8. Bersama Tim melakukan updating data terkait
dengan program penanggulangan kemiskinan
9. Mengupayakan lahirnya fasilitator Lingkungan
yang terlatih dan berdaya serta mumpuni.
Untuk menjalankan fungsinya maka
Tim Pengawal Perencanaan Pembangunan Kelurahan, maka forum ini memerlukan
kelengkapan organisasi untuk mendukung kinerjanya, antara lain ; Koordinator, Sekretaris dan Pokja Monitoring
dan Evaluasi, Pokja Kemitraan, Pokja pendataan dan Pokja pengaduan masyarakat, jika
diperlukan tim ini dapat membentuk pokja pokja lain disesuaikan dengan
kebutuhannya.
By seser
Dari renstra warga ini berarti dirinci tahunannya semacam Renjawarga ya mas? kira-kira memungkinkan gak kalau renja warga itu diintegrasikan dalam renja kelurahan (yg formal- sbg bahan rancangan awal RKPD)? seandainya diintegrasikan, saya menduga, kemungkinan pejabat kelurahan dan Bappeda akan memperdiskusikan ( gak berani memakai kata memperdebatkan :-))tentang kewenangan urusan yang didelegasikanpada kelurahan, krn skopenya kan menyangkut urusan kesehatan, urusan pendidikan dll. Jane menurut pemahaman saya sbg orangawam yang bukan orang pemerintahan, jan-jane bisa diintegrasikan, meski perlu kolom keterangan khusus untuk menjelaskan bentuk verbal integrasi renja warga ke renja kelurahan (formal yang ditumpuk ke Bappeda itu)

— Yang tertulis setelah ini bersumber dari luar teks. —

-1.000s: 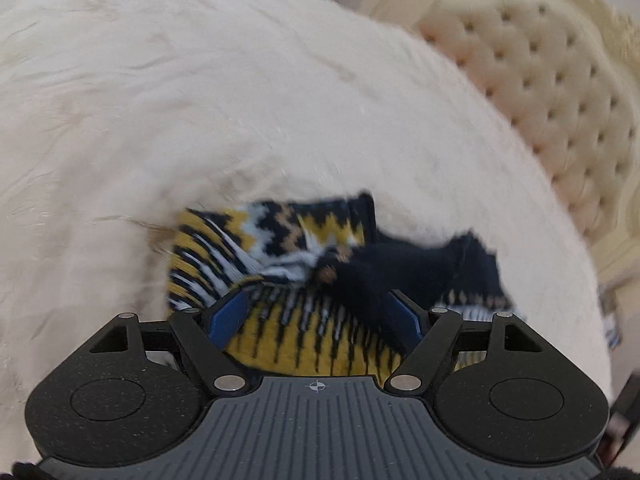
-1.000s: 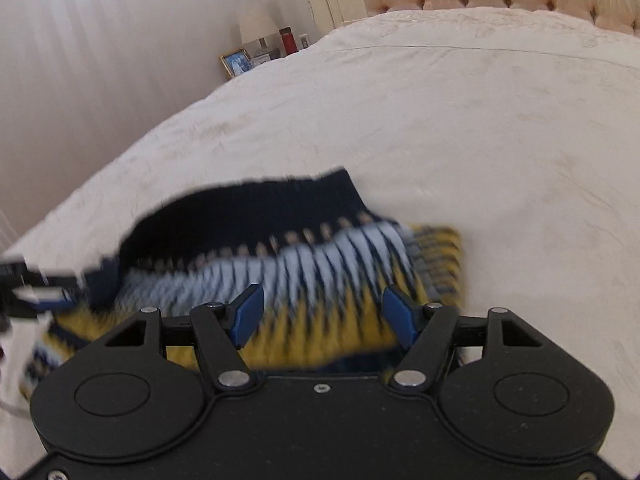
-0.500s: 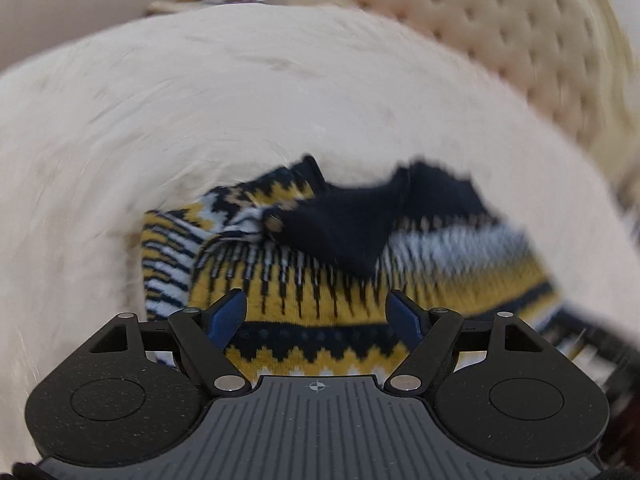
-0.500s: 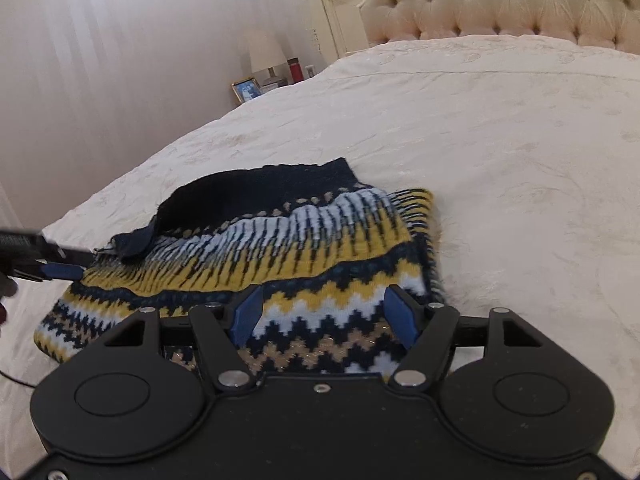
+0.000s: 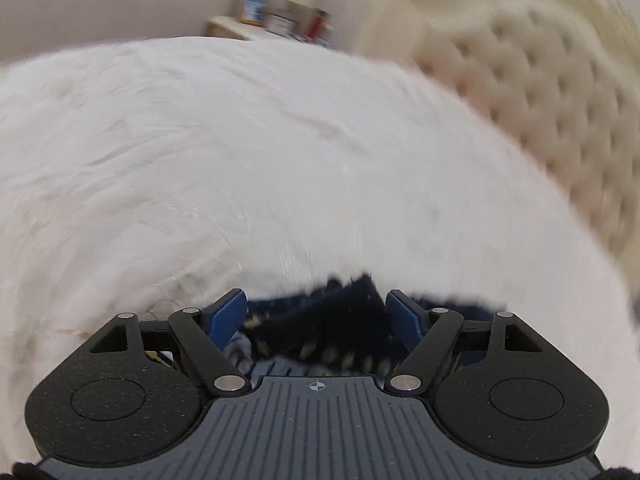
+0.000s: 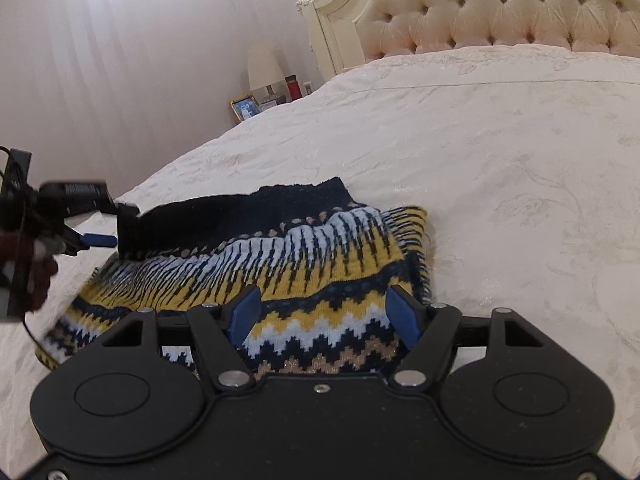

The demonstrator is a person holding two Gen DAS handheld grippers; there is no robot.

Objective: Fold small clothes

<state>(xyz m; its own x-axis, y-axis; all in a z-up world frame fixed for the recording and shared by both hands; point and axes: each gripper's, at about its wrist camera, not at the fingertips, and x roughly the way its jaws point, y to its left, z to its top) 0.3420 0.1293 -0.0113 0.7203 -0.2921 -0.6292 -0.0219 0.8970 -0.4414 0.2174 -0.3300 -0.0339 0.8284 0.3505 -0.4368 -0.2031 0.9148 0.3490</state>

BalasHapusya harus Bu, soalnya kalo tidak diintergrasikan khawatirnya akan terjadi ganda kegiatan di tempat yang sama, sehingga bisa terjadi peluang korup, justru konsep ini akan berhasil jika mampu memetakan PRONANGKIS yang dilakukan oleh siapapun, baik program pusat misalnya PNPM MP, program SKPD atawa LSM, dengan sendirinya jika kesemua PRONANGKIS yang amsuk dikelurahan dapat terintegrasi, maka akan terjadi akselerasi penanggulangan kemsikinan yang optimal, soal kekhawatiran tidak juga sebab sebelum konsep ini direalisasikan sudah kami workshopkan dengan lintas pelaku, termasuk SKPD Kelurahan. disinilah letak wujud take n given secara nyata, sehingga kedepan siapapun yang akan melakukan program di kelurahan, warga sudah punya peta masalah dan peta sebarannya, tinggal disesuaikan dengan kebutuhan dan program yang akan dijalankan dikelurahan tersebut,bisa jadi bila dokumenperencanaan sudah dimiliki tidak menutup kemungkinan musrebang hanya sekedar dijadikan musyawarah reviw atas perencanaan yang teklah dilaksanakan, kemudian hasilnya menjadi rekomendasi kegiatan tahun berikutnya sekaligus menjalankan program yang sudah direncanakan dalam dokumen RPJM Kel.